▶ **Exercise**: Line by line, repeat the material below exactly and skip the images.

▶ **Supplied material**:
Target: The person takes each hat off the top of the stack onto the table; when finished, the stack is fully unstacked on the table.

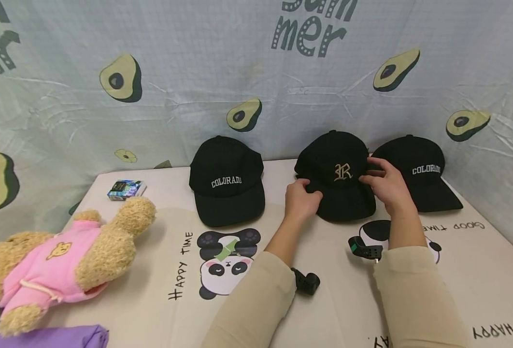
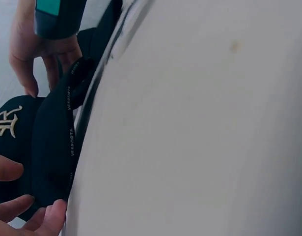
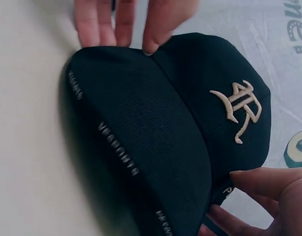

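Observation:
A black baseball cap [image 1: 321,154] with a gold letter R stands between my two hands at the back of the table. Its left side is pinched by my left hand [image 1: 301,200], thumb on top near where brim meets crown. On the opposite side my right hand [image 1: 389,188] grips the crown's lower edge, with its thumb in front. In the right wrist view, white lettering runs along the brim [image 3: 136,108]. Black COLORADO caps sit on either side: one at left [image 1: 223,159], another at right [image 1: 413,153], partly behind the right hand.
A plush bear [image 1: 65,261] in a pink hoodie lies at the left, with a small patterned box [image 1: 127,189] behind it and purple cloth [image 1: 48,338] in front. An avocado-print curtain [image 1: 195,58] hangs along the back. Panda drawings mark the cream table cover [image 1: 152,290].

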A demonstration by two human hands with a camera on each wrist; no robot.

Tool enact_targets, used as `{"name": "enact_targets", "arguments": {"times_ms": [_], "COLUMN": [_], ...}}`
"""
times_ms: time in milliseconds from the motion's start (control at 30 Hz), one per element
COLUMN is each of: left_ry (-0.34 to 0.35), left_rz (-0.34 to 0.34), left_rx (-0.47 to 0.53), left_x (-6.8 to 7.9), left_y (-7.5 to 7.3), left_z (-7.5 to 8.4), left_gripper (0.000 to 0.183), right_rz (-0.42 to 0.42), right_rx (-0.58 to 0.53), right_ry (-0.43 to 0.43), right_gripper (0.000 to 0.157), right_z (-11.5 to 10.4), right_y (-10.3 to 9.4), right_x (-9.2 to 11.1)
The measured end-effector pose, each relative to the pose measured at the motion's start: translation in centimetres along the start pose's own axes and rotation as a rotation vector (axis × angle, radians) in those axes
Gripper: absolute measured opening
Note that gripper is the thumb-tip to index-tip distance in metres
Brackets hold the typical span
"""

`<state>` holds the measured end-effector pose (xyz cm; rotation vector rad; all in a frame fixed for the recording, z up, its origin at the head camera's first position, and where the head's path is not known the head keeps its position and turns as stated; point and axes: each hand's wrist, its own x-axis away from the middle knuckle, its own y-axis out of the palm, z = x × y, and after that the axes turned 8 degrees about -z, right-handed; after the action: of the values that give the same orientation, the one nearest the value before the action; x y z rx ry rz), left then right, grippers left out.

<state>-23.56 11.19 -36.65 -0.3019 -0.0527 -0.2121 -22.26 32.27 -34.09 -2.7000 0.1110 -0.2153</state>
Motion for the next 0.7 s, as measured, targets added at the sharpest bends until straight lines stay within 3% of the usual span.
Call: {"name": "enact_targets", "arguments": {"times_ms": [200, 700], "left_ry": [-0.020, -0.045], "left_rz": [-0.004, 0.008], "left_rx": [-0.054, -0.097], "left_x": [-0.2, -0.8], "left_y": [0.5, 1.1], "left_z": [0.4, 1.0], "left_gripper": [0.046, 0.045], "right_rz": [0.005, -0.052], "right_rx": [0.002, 0.086], "right_ry": [0.030, 0.011], "right_gripper": [0.067, 0.065], "right_z": [0.7, 0.9], "right_y": [-0.1, -0.7], "right_x": [0.0, -1.0]}}
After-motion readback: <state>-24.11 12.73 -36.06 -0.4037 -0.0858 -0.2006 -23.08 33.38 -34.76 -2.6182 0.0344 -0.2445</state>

▶ **Worked solution**:
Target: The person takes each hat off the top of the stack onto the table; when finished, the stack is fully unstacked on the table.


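Observation:
A black baseball cap [image 1: 321,154] with a gold letter R stands between my two hands at the back of the table. Its left side is pinched by my left hand [image 1: 301,200], thumb on top near where brim meets crown. On the opposite side my right hand [image 1: 389,188] grips the crown's lower edge, with its thumb in front. In the right wrist view, white lettering runs along the brim [image 3: 136,108]. Black COLORADO caps sit on either side: one at left [image 1: 223,159], another at right [image 1: 413,153], partly behind the right hand.
A plush bear [image 1: 65,261] in a pink hoodie lies at the left, with a small patterned box [image 1: 127,189] behind it and purple cloth [image 1: 48,338] in front. An avocado-print curtain [image 1: 195,58] hangs along the back. Panda drawings mark the cream table cover [image 1: 152,290].
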
A demonstration by two human hands with a camera on each wrist; no robot.

Tool enact_targets, used as `{"name": "enact_targets", "arguments": {"times_ms": [_], "COLUMN": [_], ...}}`
"""
times_ms: time in milliseconds from the motion's start (control at 30 Hz), one per element
COLUMN is each of: left_ry (-0.34 to 0.35), left_rz (-0.34 to 0.34), left_rx (-0.47 to 0.53), left_x (-6.8 to 7.9), left_y (-7.5 to 7.3), left_z (-7.5 to 8.4), left_gripper (0.000 to 0.183), right_rz (-0.42 to 0.42), right_rx (-0.58 to 0.53), right_ry (-0.43 to 0.43), right_gripper (0.000 to 0.157), right_z (-11.5 to 10.4), right_y (-10.3 to 9.4), right_x (-9.2 to 11.1)
The measured end-effector pose, each relative to the pose measured at the motion's start: translation in centimetres along the start pose's own axes and rotation as a rotation vector (axis × angle, radians) in those axes
Gripper: absolute measured opening
Note that gripper is the thumb-tip to index-tip distance in metres
Brackets hold the typical span
"""

`<state>` holds the measured end-effector pose (xyz cm; rotation vector rad; all in a frame fixed for the recording, z up, its origin at the head camera's first position, and where the head's path is not known the head keeps its position and turns as stated; point and axes: each hand's wrist, its own x-axis away from the middle knuckle, its own y-axis out of the palm, z = x × y, and after that the axes turned 8 degrees about -z, right-handed; after the action: of the values that give the same orientation, the one nearest the value before the action; x y z rx ry rz), left then right, grippers left out.

<state>-23.56 11.19 -36.65 -0.3019 -0.0527 -0.2121 -22.26 32.27 -34.09 -2.7000 0.1110 -0.2153</state>
Motion for the next 0.7 s, as measured, targets added at the sharpest bends until straight lines stay within 3% of the usual span.
Call: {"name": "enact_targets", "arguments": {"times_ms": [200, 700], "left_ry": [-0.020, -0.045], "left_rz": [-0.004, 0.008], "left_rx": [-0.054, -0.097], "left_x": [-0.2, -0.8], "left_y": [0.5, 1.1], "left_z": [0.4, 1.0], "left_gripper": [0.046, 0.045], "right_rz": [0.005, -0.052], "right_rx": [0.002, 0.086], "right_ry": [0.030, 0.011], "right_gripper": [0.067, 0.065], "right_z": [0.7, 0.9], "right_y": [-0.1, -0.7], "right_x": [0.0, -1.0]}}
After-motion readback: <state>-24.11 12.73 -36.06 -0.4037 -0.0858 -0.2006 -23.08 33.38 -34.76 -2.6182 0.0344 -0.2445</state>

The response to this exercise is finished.